Ms. Willis’s staff began examining the Trump matter almost immediately after she took office. From the beginning of her investigation of Mr. Trump and his allies, she raised the possibility of using RICO charges and discussed their advantage in a February 2021 interview, as her inquiry was getting started.
“I always tell people when they hear the word racketeering, they think of ‘The Godfather,’” she said at the time, while noting that RICO charges could also extend to otherwise lawful organizations that are used to break the law.
“If you have various overt acts for an illegal purpose, I think you can — you may — get there,” she said.

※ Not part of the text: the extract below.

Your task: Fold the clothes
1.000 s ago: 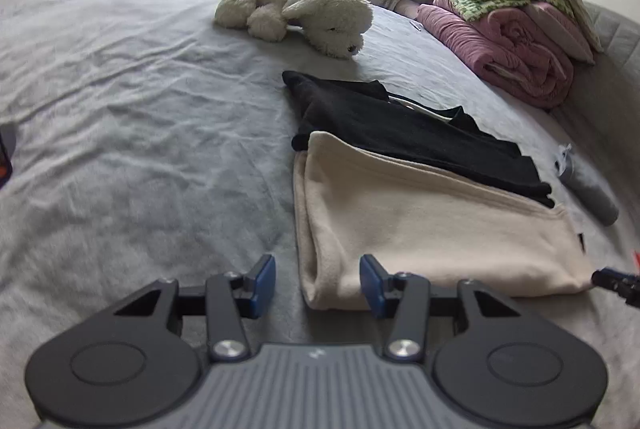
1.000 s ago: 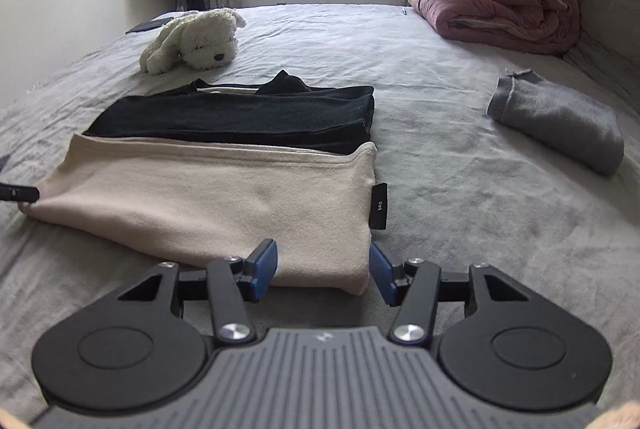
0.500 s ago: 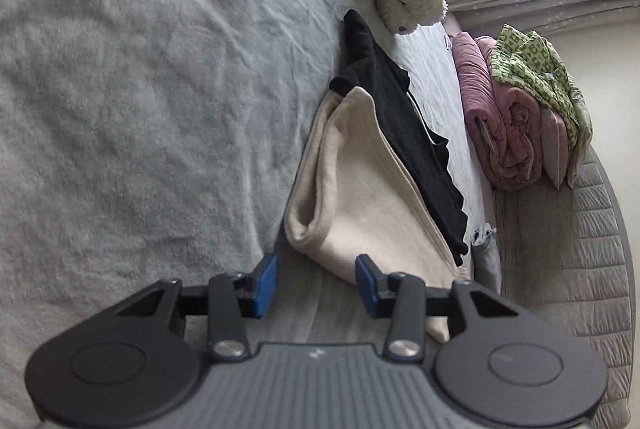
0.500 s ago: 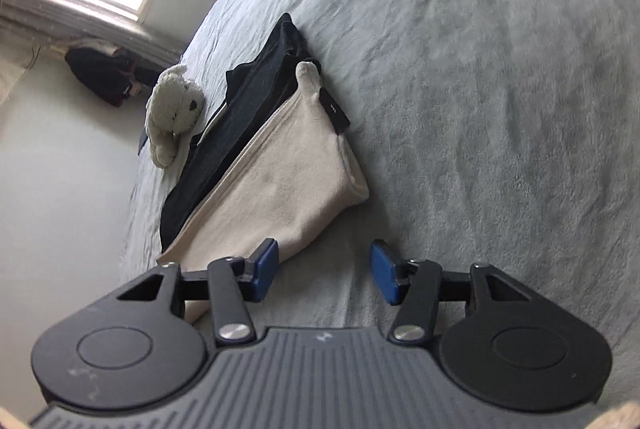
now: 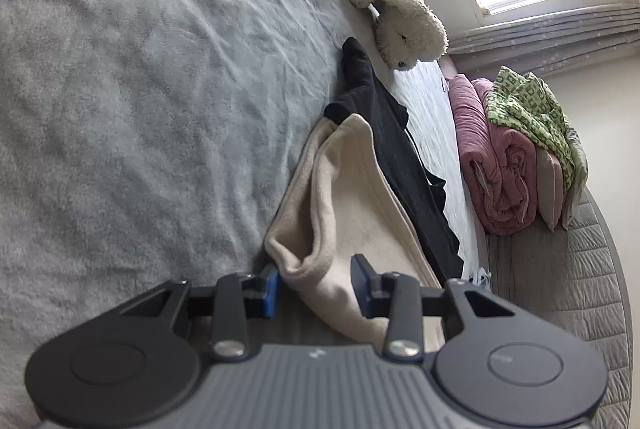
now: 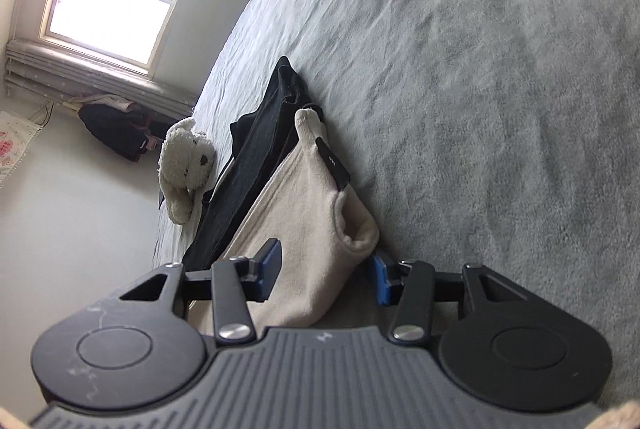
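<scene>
Both grippers straddle corners of the folded cream garment on the bed, jaws part spread and just been closing.

Left gripper [image 5: 316,281]: jaws around the cream garment's [image 5: 352,213] near corner, one pad touching the bunched fold, the other just clear, not pinched. Black garment [image 5: 400,157] lies beside the cream one, on its far side; plush toy [image 5: 396,5] beyond, pink blanket roll [image 5: 500,165] at right on the grey bed [image 5: 140,89]. Right gripper [image 6: 326,271]: jaws either side of the garment's other near corner [image 6: 312,229], cloth between them, neither pad pressing it.
</scene>
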Demonstrator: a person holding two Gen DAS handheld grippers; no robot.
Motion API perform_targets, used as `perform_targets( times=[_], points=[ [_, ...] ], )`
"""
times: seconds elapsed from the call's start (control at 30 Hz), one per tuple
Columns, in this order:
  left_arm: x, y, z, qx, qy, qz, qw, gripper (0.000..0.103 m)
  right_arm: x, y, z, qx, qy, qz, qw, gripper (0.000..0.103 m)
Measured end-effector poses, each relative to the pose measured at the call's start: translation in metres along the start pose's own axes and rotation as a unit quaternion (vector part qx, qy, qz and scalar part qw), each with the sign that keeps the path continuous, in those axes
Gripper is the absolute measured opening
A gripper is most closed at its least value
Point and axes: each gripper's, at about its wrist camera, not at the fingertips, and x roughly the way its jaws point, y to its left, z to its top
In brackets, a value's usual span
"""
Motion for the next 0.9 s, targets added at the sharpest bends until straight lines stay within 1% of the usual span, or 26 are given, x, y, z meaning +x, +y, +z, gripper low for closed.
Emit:
perform_targets(
  times=[0.03, 0.07, 0.1, 0.13, 0.2, 0.23, 0.3, 0.37, 0.43, 0.53, 0.63, 0.73, 0.8, 0.9],
  points=[
    [0.002, 0.000, 0.000, -0.002, -0.003, 0.000, 1.0000, 0.033, 0.002, 0.000, 0.001, -0.001, -0.003, 0.001, 1.000, 0.048],
    [0.004, 0.001, 0.001, -0.003, -0.006, 0.001, 1.0000, 0.029, 0.004, -0.001, 0.002, -0.001, -0.006, 0.002, 1.000, 0.046],
    [0.005, 0.001, 0.001, -0.002, -0.008, 0.003, 1.0000, 0.025, 0.005, 0.000, 0.002, -0.004, -0.008, 0.001, 1.000, 0.040],
    [0.006, 0.002, 0.000, -0.001, -0.010, 0.006, 0.9999, 0.023, 0.006, -0.001, 0.002, -0.007, -0.010, -0.003, 1.000, 0.036],
    [0.007, 0.004, 0.001, 0.000, -0.012, 0.008, 0.9999, 0.012, 0.008, -0.004, 0.003, -0.006, -0.012, -0.009, 1.000, 0.018],
    [0.006, 0.005, 0.001, -0.003, -0.014, 0.008, 0.9999, 0.012, 0.007, -0.006, 0.004, 0.002, -0.013, -0.008, 1.000, 0.015],
    [0.002, 0.005, 0.001, -0.008, -0.019, 0.010, 0.9997, 0.010, 0.004, -0.010, 0.005, 0.018, -0.014, -0.005, 1.000, 0.014],
    [-0.006, 0.005, -0.001, -0.017, -0.030, 0.007, 0.9994, 0.009, -0.003, -0.008, 0.006, 0.021, -0.022, -0.003, 1.000, 0.013],
    [-0.015, 0.005, -0.003, -0.026, -0.037, 0.000, 0.9990, 0.009, -0.011, -0.008, 0.007, 0.036, -0.028, 0.011, 0.999, 0.012],
    [-0.027, 0.004, -0.006, -0.026, -0.045, -0.010, 0.9986, 0.009, -0.023, -0.007, 0.008, 0.050, -0.032, 0.026, 0.998, 0.012],
    [-0.038, 0.008, -0.010, -0.030, -0.040, -0.018, 0.9986, 0.009, -0.031, -0.007, 0.006, 0.050, -0.029, 0.031, 0.998, 0.012],
    [-0.048, 0.011, -0.014, -0.018, -0.037, -0.020, 0.9989, 0.009, -0.039, -0.008, 0.001, 0.046, -0.020, 0.031, 0.998, 0.012],
    [-0.054, 0.014, -0.017, -0.017, -0.032, -0.021, 0.9991, 0.009, -0.038, -0.008, -0.004, 0.051, -0.012, 0.031, 0.998, 0.012],
    [-0.065, 0.019, -0.025, -0.020, -0.020, -0.019, 0.9994, 0.009, -0.049, -0.010, -0.012, 0.055, -0.001, 0.033, 0.998, 0.012]
  ],
)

Unsurprisingly, not everyone is a fan of her approach, including Mr. Silverglate, the lawyer for Mr. Eastman.
“She would have been much better off with a very simple case, not a telephone book indictment,” he said in an interview.
“To her, being a self-appointed expert in RICO, everything looks like a RICO case, and that’s the problem,” Mr. Silverglate added. “She could have brought a very simple case and has instead brought this monstrosity.”
Mr. Smith’s approach was “simpler and it’s easier for a jury to understand, and it takes less time,” he said. “Do you know what it’s like to be a juror sitting for 18 to 24 months? Do you know how it disrupts their lives? It’s not going to be a representative jury because you’ll have nobody on the jury who has a job.”
Others believe the sprawling case brought by Ms. Willis is appropriate. Norman Eisen, who served as special counsel to the House Judiciary Committee during the first Trump impeachment, called the Willis approach “a state-focused bathyscaph,” referring to a deep-sea submersible, in a recent essay he wrote with Amy Lee Copeland, a former federal prosecutor in Georgia.
The indictment “strongly complements the federal case,” they wrote, by adding “dimensionality, transparency and additional assurance of accountability for the former president and those who betrayed democracy in Georgia.”